> EXERCISE PROMPT: Only the lines from the one containing "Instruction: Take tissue" through the end of the listing are to be repeated, exactly and without pictures.

+++ COLLECTED MATERIAL

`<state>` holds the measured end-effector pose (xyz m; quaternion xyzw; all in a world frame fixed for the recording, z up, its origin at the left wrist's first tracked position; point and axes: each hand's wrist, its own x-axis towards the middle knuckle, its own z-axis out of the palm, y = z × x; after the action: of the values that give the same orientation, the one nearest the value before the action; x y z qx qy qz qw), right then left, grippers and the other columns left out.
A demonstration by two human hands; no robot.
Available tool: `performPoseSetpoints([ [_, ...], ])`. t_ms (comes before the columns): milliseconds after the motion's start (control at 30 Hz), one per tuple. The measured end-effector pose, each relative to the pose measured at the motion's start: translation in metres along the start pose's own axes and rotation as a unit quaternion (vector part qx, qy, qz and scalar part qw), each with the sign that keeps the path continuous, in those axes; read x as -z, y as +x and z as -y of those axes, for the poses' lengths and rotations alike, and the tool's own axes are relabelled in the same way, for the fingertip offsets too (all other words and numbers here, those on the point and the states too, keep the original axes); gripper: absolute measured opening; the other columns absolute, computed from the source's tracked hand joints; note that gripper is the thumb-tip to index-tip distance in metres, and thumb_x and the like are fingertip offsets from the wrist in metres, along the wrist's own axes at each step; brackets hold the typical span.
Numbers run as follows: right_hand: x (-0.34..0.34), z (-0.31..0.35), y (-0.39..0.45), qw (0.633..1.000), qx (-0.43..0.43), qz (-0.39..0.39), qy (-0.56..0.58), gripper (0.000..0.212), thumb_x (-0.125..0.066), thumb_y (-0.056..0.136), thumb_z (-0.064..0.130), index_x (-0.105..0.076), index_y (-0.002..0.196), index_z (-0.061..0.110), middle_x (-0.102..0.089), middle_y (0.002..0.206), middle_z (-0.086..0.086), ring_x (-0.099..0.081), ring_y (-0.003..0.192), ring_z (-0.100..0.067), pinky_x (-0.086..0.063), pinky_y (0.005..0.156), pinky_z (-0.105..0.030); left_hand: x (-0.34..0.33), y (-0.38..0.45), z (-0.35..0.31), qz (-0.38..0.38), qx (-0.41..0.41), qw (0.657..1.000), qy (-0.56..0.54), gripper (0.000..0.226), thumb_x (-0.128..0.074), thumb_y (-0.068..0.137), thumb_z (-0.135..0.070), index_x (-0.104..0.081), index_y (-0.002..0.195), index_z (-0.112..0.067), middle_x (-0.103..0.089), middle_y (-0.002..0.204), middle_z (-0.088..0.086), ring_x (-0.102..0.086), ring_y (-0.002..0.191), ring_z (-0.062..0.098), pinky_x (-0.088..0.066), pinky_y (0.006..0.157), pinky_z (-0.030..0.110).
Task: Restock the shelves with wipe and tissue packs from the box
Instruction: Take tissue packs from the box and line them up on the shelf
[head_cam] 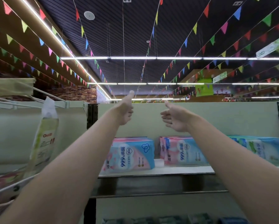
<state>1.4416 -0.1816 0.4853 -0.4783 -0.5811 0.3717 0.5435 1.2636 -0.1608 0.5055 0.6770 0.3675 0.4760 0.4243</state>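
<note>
Both my arms reach up in front of the top shelf's pale back panel. My left hand (125, 109) and my right hand (174, 118) are raised with palms facing each other, fingers relaxed, holding nothing. Below them on the white shelf (156, 171) stand pink-and-blue wipe packs (132, 155), a second stack of pink-and-blue packs (182, 151), and blue-green packs (261, 147) to the right. A gap separates the two pink-and-blue stacks. The box is not in view.
A hanging pale green refill pouch (44, 139) dangles from wire hooks (38, 92) on the left. A lower shelf holds more packs (167, 220) at the bottom edge. Bunting flags and light strips cross the dark ceiling above.
</note>
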Motion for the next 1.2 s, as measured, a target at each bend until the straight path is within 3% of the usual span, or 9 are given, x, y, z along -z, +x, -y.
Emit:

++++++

> RESULT OF THE TASK:
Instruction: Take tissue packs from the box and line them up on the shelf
[head_cam] 
<state>1.4416 -0.1816 0.4853 -0.4783 -0.5811 0.3717 0.5435 1.2636 -0.1608 0.5055 0.6770 0.3675 0.4760 0.4243</state>
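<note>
Both my arms reach up in front of the top shelf's pale back panel. My left hand (125, 109) and my right hand (174, 118) are raised with palms facing each other, fingers relaxed, holding nothing. Below them on the white shelf (156, 171) stand pink-and-blue wipe packs (132, 155), a second stack of pink-and-blue packs (182, 151), and blue-green packs (261, 147) to the right. A gap separates the two pink-and-blue stacks. The box is not in view.
A hanging pale green refill pouch (44, 139) dangles from wire hooks (38, 92) on the left. A lower shelf holds more packs (167, 220) at the bottom edge. Bunting flags and light strips cross the dark ceiling above.
</note>
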Motion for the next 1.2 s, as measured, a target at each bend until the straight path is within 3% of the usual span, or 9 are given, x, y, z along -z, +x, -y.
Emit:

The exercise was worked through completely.